Waveform of Classic Electromagnetic Induction

[Tom.G]

It is perhaps worth mentioning that @Tom.G is operating his apparatus at a very low frequency, (about 1 or 2 Hz) and that the signal levels ($\mathcal{E}=-\frac{d \Phi}{dt}$ ) would be considerably larger if the frequency were increased, e.g. to 60 Hz. It could be interesting to see some experimental results for higher frequencies, even in the range of 10 Hz.

See the video referenced in post 173,
https://www.physicsforums.com/posts/6503116

Tom

 

[alan123hk]

I believe that in the very uneven 3D magnetic field produced by a rotating magnetic dipole, calculating the rate of change of the magnetic flux passing through the 3D coil is a very difficult task. If it refers to the use of manual calculations, whether it is analytical calculations or numerical calculations, it is even more difficult to imagine and almost impossible to complete.

Maybe I was too exaggerated before. In simple cases, this calculation may not be very difficult. For example, consider only the near field produced by an infinitesimal magnetic dipole and apply a one-turn coil (axial thickness is zero). But unfortunately I found that there is no double humps waveform in this case, so I want to raise a question below.

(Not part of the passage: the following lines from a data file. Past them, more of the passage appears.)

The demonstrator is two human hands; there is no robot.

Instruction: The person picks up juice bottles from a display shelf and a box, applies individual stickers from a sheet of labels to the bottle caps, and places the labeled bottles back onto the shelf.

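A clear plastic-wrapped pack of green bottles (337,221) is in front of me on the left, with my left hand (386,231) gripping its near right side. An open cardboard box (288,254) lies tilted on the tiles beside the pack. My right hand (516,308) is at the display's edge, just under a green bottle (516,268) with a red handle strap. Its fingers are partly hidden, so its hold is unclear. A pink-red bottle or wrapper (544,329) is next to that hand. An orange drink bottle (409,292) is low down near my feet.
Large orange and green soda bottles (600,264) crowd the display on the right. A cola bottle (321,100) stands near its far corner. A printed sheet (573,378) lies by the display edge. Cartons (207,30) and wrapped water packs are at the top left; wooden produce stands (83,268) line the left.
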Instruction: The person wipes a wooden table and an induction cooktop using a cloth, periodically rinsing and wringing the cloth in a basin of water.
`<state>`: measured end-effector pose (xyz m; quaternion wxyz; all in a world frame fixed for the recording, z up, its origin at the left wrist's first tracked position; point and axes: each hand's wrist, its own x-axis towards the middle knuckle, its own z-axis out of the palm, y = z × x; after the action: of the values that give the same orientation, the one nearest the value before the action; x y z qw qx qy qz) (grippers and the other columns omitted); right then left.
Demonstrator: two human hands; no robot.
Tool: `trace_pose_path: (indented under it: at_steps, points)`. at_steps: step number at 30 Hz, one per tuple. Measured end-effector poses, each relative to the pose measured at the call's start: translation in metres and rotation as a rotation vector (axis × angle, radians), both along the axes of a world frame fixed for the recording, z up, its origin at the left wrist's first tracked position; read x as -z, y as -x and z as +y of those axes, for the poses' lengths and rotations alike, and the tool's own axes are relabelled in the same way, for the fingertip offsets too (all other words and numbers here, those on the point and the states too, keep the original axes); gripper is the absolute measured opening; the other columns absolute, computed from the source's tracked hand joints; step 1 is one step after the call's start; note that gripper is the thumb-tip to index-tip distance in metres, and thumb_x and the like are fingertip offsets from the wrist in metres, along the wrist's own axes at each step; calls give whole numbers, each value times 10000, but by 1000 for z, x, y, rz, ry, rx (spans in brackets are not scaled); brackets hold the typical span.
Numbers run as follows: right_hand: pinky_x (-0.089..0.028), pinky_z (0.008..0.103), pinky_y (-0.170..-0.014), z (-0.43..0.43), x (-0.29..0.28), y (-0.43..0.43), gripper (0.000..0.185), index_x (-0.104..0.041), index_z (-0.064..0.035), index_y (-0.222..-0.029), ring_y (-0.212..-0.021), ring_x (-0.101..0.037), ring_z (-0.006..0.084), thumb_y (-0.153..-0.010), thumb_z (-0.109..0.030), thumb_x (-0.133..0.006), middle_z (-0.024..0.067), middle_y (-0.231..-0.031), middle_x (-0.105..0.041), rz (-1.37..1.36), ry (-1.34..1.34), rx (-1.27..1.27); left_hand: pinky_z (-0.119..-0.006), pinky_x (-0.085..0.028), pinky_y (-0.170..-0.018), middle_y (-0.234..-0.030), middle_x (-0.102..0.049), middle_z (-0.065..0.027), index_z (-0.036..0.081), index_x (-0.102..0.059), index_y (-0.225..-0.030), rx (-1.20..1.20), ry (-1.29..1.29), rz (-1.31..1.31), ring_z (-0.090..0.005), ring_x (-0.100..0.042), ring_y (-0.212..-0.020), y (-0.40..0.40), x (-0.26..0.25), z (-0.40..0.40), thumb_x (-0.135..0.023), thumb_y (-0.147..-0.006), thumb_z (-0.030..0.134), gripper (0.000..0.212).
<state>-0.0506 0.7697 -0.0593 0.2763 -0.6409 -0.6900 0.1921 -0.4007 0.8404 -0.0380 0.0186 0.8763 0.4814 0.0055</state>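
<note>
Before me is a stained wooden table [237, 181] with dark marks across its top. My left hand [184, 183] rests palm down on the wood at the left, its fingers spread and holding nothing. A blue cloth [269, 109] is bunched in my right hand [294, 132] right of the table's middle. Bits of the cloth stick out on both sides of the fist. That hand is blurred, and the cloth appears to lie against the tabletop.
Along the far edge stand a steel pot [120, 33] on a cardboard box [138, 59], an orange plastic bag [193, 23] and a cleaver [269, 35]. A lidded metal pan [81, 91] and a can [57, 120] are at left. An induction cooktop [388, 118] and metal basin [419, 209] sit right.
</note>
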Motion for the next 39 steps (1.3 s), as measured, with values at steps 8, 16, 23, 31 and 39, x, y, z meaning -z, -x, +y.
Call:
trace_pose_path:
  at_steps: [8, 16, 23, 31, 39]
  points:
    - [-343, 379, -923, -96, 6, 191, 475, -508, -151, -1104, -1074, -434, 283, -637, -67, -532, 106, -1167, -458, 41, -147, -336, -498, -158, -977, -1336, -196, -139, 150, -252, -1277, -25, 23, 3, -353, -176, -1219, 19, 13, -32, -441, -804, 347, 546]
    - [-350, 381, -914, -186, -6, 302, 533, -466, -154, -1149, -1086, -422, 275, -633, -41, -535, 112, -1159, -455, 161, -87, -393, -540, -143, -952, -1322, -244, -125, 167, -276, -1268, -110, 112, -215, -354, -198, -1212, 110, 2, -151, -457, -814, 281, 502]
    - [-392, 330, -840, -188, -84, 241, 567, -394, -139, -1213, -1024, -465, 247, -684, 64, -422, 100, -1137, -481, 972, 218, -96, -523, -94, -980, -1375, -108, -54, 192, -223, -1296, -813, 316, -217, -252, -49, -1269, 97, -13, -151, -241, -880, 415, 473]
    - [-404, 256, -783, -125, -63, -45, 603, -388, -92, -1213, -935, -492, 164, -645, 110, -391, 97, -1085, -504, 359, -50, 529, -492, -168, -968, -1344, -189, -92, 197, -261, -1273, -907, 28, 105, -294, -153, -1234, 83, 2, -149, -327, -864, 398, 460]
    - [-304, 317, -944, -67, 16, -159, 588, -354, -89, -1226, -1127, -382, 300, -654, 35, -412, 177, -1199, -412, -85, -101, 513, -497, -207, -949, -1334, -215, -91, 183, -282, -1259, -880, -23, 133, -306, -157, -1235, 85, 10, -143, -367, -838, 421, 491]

Is it possible use multiple magnetic dipoles arranged in a long strip to simulate a bar magnet, so to find a magnetic field equivalent to a bar magnet rotating in space ?

If this method works, place a one-turn coil in this magnetic field, and then according to the rate of change of the magnetic flux passing through this one-turn coil, the induced EMF be obtained. I hope this induced EMF waveform is consistent with the experiment, that is, the aforementioned local minimum/maximum will appear between the double peaks.

 

[b.shahvir]

It would be interesting to observe the experimental setup for the following 2 cases;
1) Double peaked output waveform with 0 state in between the two peaks
2) A perfectly sinusoidal output waveform

What extent of modifications will be required in the rotating magnet arrangement in order to obtain the above output waveforms?

I suppose the above would be more interesting to analyse

 

[b.shahvir]

Or this arrangement for that matter.

 

[Charles Link]

Is it possible use multiple magnetic dipoles arranged in a long strip to simulate a bar magnet, so to find a magnetic field equivalent to a bar magnet rotating in space ?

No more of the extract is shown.